Por Redação em 01/09/2020 às 20:18:01
Caetano Veloso, alçado ao estrelato nos Festivais da Record

Caetano Veloso, alçado ao estrelato nos Festivais da Record

Se tem uma coisa que marcou os anos 60, além das novelas e dos memoráveis shows de humor e variedades, foram os musicais. Muitos chegam a chamar a década de "Era dos Festivais" ou "Era Musical". Isso porque havia muita coisa envolvida, além de um simples espetáculo de televisão.

Os grandes Festivais vieram no embalo dos programas de auditório e da popularidade que a rádio ainda exercia naquele momento. E, em pouco tempo, se transformaram numa verdadeira coqueluche nacional.

A importância dos Festivais televisionados nesta época tem uma importância cultural – e porque não dizer social – inestimável. Num momento em que a ditadura militar vivia seu início de fato, o palco se tornou um espaço de manifestação política dos artistas.
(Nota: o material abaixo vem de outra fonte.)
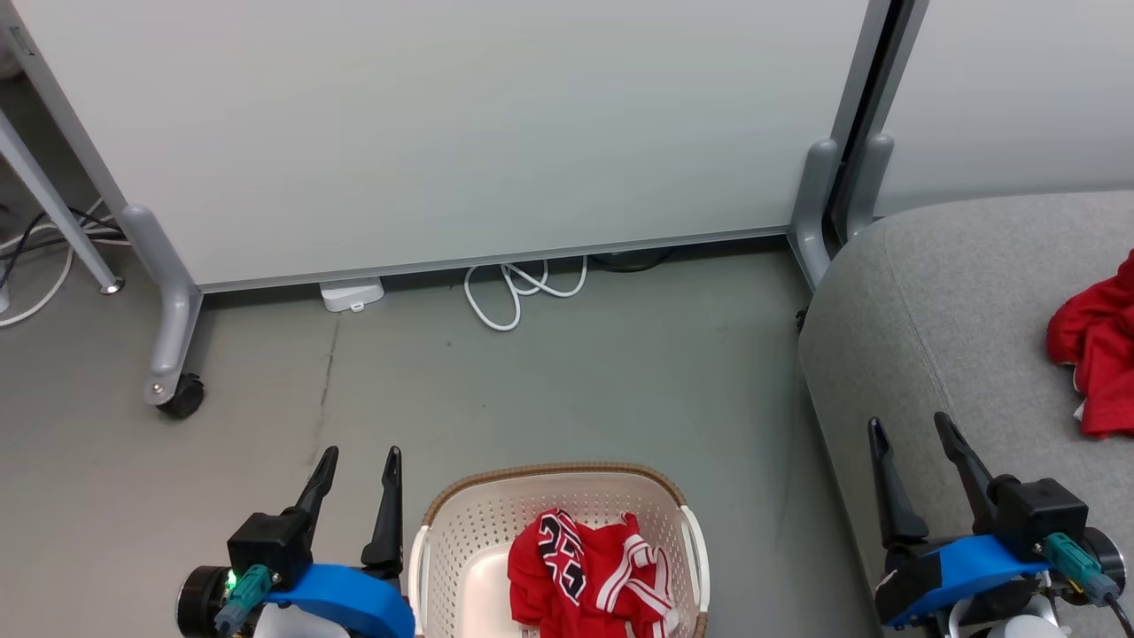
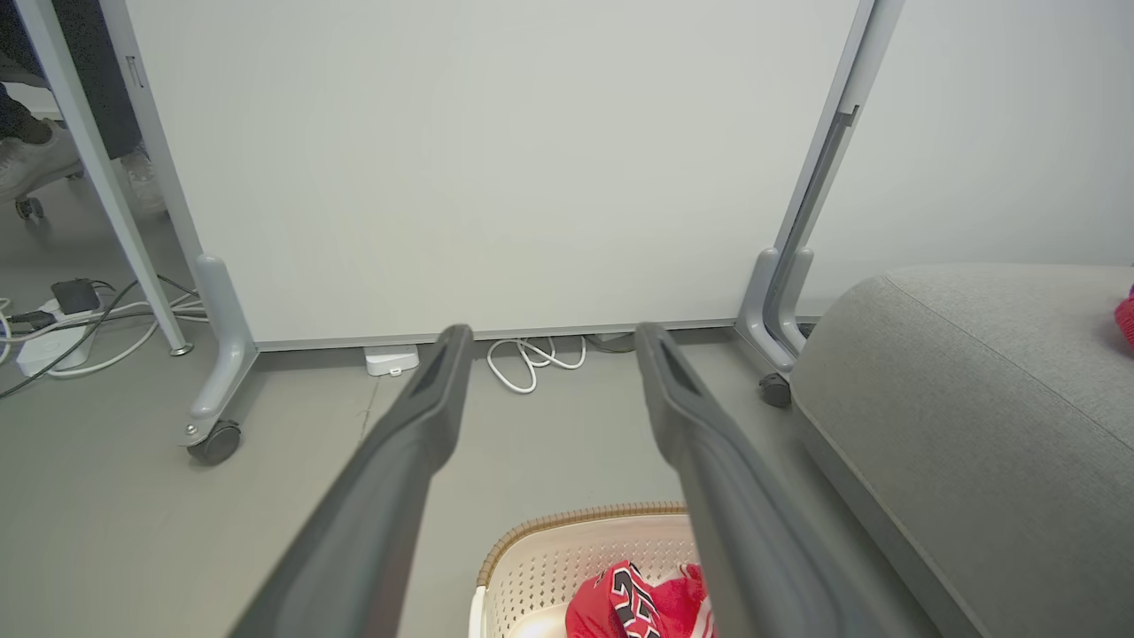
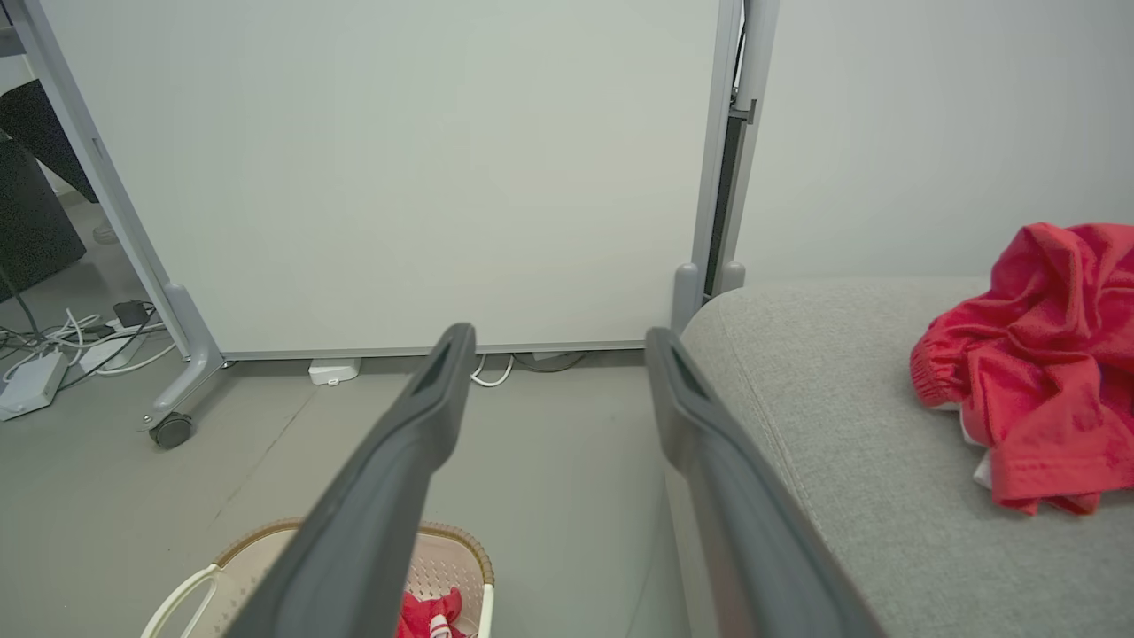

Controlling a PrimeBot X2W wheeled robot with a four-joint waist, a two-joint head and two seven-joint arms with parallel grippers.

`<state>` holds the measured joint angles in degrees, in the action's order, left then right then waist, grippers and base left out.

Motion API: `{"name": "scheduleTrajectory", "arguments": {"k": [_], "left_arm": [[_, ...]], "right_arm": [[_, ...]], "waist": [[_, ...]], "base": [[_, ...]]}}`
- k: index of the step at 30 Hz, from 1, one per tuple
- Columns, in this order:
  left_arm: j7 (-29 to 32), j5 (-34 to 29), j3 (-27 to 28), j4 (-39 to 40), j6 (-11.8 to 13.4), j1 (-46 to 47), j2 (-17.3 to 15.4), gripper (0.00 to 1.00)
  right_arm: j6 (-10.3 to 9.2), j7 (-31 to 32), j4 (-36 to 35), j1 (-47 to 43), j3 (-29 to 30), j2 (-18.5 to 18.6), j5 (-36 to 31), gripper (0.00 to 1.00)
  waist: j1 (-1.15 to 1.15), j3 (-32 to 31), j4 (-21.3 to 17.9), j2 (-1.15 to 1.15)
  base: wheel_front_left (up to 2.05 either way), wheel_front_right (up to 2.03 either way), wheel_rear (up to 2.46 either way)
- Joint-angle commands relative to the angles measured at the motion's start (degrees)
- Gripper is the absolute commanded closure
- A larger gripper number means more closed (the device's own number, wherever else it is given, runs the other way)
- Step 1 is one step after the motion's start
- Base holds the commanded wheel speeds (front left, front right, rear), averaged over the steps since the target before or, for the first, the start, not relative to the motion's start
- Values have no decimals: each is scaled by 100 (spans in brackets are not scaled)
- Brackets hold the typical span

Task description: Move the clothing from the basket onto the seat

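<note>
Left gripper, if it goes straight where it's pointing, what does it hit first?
Probably the floor by the coiled white cable under the white partition. The left gripper is open, with nothing nearer in line. Depth is unclear.

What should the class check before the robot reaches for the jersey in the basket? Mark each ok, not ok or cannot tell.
1. Left gripper open, empty: ok.
2. Right gripper open, empty: ok.
3. Jersey exposed on top in basket: ok.
4. Bare sofa room beside the red garment: ok.
5. Basket emptied: not ok.
6. More clothing under the jersey: cannot tell.
</note>
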<state>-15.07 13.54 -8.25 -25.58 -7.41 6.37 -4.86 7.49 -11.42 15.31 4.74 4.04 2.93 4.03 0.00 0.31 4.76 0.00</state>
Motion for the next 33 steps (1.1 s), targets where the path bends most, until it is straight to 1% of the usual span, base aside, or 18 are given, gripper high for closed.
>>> {"name": "scheduleTrajectory", "arguments": {"k": [1, 6, 11, 13, 19, 25, 30, 33], "left_arm": [[-15, 31, -50, -34, -10, 82, -23, 0], [-16, 58, -172, -222, -10, 282, -84, 0], [-15, 135, -301, -655, -10, 628, -161, 0], [-15, 197, -464, -866, -10, 830, -210, 0], [126, 362, -832, -1267, -9, 1530, -499, 0], [243, 459, -875, -1471, -9, 2166, -875, 0], [425, 401, -933, -1560, -9, 2520, -1203, 0], [566, 432, -964, -1628, -9, 2647, -1331, 0]], "right_arm": [[1, 18, -62, 2, -25, -6, 0, 0], [1, 30, -237, 175, -145, -6, 27, 0], [1, 15, -422, 395, -304, -6, 58, 0], [1, -2, -478, 485, -357, -4, 103, 0], [1, -86, -578, 791, -511, -6, 231, 0], [1, -257, -537, 1201, -776, -7, 455, 0], [1, -358, -509, 1559, -956, -7, 686, 0], [1, -378, -441, 1700, -1050, -9, 817, 0]], "waist": [[0, 97, -90, 0], [0, 457, -344, 0], [0, 961, -699, 0], [0, 1184, -842, 0], [0, 2025, -1286, 0], [0, 2888, -1748, 0], [0, 3550, -2117, 0], [0, 3850, -2281, 0]], "base": [[0, 0, 0], [0, 0, 0], [0, 0, 0], [0, 0, 0], [0, 0, 0], [0, 0, 0], [0, 0, 0], [0, 0, 0]]}}
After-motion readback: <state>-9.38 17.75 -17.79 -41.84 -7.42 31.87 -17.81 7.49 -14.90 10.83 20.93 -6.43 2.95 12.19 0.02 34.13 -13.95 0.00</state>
Através de suas músicas e metáforas, eles podiam passar mensagens de maneira singular.

Como não lembrar dos Festivais da TV Record que lançaram ao estrelato nomes como Chico Buarque, Gilberto Gil e Nara Leão.

A TV Excelsior realizou o "1º Festival de Música Popular Brasileira" em 1965, cuja a vencedora foi Elis Regina com a canção "Arrastão". Em ato contínuo, TV Record a contratou para comandar o programa "O Fino da Bossa". E mais: conseguiu "roubar" o festival da concorrente e passa a produzi-lo. A partir daquele momento, o "Festival", se transformava em pauta nacional. Na grande final da segunda edição, por exemplo, com o empate das músicas "Disparada", de Geraldo Vandré e Theo de Barros, e "A Banda", de Chico Buarque, não se falava em outra coisa nas ruas.
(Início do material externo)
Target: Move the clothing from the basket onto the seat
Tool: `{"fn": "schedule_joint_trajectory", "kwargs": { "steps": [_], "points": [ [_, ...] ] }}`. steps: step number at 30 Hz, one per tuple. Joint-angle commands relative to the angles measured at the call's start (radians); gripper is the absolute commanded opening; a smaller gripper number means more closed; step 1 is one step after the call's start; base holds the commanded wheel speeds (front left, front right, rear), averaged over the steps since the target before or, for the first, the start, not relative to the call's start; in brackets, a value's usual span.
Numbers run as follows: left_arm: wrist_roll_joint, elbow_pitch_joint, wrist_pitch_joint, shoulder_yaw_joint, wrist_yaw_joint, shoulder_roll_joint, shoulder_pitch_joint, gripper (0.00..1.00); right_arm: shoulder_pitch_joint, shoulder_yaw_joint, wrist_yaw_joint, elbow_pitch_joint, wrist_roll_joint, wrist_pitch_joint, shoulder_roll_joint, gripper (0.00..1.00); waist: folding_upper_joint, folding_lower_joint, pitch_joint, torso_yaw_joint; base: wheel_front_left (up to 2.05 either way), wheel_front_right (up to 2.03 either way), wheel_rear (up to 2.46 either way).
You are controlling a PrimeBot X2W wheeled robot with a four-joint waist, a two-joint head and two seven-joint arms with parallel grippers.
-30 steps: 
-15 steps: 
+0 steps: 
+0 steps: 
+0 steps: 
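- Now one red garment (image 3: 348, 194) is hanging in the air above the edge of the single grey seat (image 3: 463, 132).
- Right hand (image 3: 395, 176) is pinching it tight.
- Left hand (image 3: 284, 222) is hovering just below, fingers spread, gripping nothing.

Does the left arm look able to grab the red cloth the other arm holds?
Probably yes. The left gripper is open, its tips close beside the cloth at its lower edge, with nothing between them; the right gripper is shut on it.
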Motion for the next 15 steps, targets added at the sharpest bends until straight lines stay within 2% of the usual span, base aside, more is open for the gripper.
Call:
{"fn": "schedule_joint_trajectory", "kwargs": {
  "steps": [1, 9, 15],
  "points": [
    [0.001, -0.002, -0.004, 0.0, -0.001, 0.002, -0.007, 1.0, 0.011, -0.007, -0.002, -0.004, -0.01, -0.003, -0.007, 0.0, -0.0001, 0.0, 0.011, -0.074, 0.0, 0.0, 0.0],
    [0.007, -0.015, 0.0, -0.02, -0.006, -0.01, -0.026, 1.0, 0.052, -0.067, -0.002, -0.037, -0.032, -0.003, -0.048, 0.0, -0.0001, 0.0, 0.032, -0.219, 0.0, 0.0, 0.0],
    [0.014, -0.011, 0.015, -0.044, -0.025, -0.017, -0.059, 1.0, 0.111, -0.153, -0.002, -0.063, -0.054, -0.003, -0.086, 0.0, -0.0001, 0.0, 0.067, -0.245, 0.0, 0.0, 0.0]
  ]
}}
Elis Regina canta 'Arrastão' e leva o primeiro lugar no Festival da TV Excelsior (1965)

Na verdade, a pioneira mesmo nesta história toda foi a Record. Isso porque em 1960 ela é quem produziu o primeiro festival que se tem notícia. Era o minguado "Festa da Musica Popular Brasileira" que não teve muita repercussão mas... teve corrida de garçons, teve finalista que morreu antes do encerramento e... não teve novas edições. Que urucubaca!
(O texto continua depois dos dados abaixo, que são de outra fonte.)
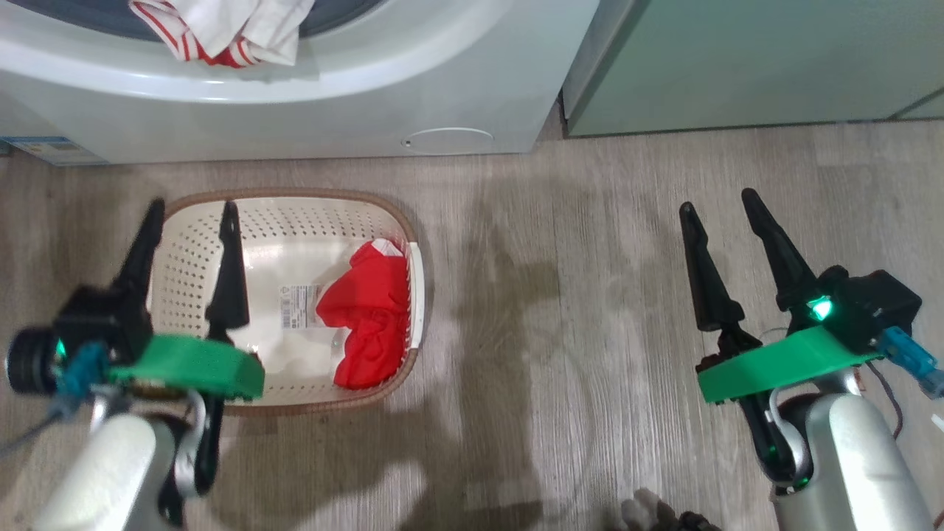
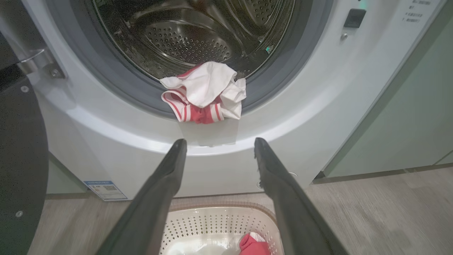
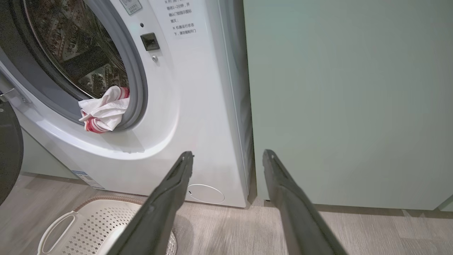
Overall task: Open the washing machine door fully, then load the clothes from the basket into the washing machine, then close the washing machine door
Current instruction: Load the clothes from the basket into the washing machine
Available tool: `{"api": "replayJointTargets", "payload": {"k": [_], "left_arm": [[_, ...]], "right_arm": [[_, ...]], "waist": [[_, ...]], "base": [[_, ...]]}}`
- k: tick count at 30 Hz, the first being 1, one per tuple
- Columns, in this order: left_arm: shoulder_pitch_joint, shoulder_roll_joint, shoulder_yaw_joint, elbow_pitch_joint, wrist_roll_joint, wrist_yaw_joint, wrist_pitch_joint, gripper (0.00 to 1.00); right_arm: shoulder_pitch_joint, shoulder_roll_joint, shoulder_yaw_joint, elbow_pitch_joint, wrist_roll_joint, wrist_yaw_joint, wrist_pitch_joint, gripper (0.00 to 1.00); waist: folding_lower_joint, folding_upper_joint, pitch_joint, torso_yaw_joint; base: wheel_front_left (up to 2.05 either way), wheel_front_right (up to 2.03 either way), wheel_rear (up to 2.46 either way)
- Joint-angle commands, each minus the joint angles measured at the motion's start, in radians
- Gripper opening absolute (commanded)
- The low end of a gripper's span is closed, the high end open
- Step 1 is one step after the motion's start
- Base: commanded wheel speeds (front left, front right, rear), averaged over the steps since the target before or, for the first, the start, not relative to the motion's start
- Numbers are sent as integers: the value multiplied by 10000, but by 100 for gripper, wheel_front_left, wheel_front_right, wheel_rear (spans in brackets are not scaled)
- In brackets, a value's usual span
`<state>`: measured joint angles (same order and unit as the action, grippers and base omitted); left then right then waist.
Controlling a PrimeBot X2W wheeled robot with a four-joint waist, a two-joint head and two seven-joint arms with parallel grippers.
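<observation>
One red jersey (image 1: 365,317) lies crumpled at the right end of the basket (image 1: 295,200); a second jersey (image 2: 205,92) hangs over the washing machine (image 2: 318,106) gasket (image 2: 120,92). Left pincer (image 1: 193,205) and right pincer (image 1: 719,201) both gape, empty. Soft, light, floppy cloth: I'd pinch its bunched top fold.

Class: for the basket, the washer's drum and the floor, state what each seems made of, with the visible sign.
The basket is probably moulded cream plastic, matte, with regular rows of holes. The drum looks like polished steel: bright glints and perforations. The floor shows grey wood-grain planks; whether wood or laminate cannot be told.
</observation>
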<state>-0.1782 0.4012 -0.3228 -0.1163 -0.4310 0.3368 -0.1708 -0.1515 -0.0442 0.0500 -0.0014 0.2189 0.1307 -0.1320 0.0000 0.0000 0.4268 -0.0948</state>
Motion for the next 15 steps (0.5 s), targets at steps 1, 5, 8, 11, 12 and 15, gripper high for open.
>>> {"api": "replayJointTargets", "payload": {"k": [1, 5, 8, 11, 12, 15], "left_arm": [[-480, 350, 369, -255, 44, -43, 46, 100], [-1531, 480, 332, -28, -155, -466, 517, 100], [-2638, 599, 266, 425, -460, -934, 1232, 100], [-4214, 871, 354, 1286, -850, -1533, 2080, 100], [-4577, 907, 378, 1544, -949, -1650, 2272, 100], [-5644, 1129, 431, 2341, -1136, -1965, 2905, 100]], "right_arm": [[-29, -60, 184, -379, 68, 0, -100, 100], [-123, -60, 213, -428, 120, 0, -181, 100], [-275, -60, 343, -410, 217, 0, -276, 100], [-571, -60, 788, -186, 486, 0, -489, 100], [-633, -60, 866, -97, 561, 0, -566, 100], [-805, -60, 1072, 161, 837, 0, -796, 100]], "waist": [[0, 0, 83, -39], [0, 0, 381, -127], [0, 0, 684, -301], [0, 0, 1102, -827], [0, 0, 1177, -937], [0, 0, 1452, -1313]], "base": [[0, 0, 0], [0, 0, 0], [0, 0, 0], [0, 0, 0], [0, 0, 0], [0, 0, 0]]}}
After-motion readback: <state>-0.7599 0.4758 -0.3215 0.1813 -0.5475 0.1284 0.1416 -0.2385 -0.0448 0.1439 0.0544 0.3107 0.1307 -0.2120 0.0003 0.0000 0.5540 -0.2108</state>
Mas, ao mesmo tempo, a Record foi peça fundamental para o sucesso a partir da metade da década, pelo espaço que deu e pelo investimento que fez.

O programa "Jovem Guarda" exibido nas tardes de domingo a partir de 1965 liderou o movimento do "ie-ie-ie", trazendo no comando Roberto Carlos, Erasmo Carlos, Wanderleia e outros. O público lotava o Teatro Record para acompanhar o programa ao vivo.

Público lotava o Teatro Record para acompanhar as gravações do programa "Jovem Guarda"

Tentando "surfar" na onda, inicialmente a TV Rio patrocina o o "Festival Internacional da Canção" em 1966. Ano seguinte, passa a ser promovido pela Globo até o início dos anos 70. Pelo palco da Globo desfilaram nomes como Nana Caymmi, Milton Nascimento, Tony Tornado e Maria Alcina. Mas a repercussão estava bem distante dos momentos vividos naqueles 'loucos' anos 60.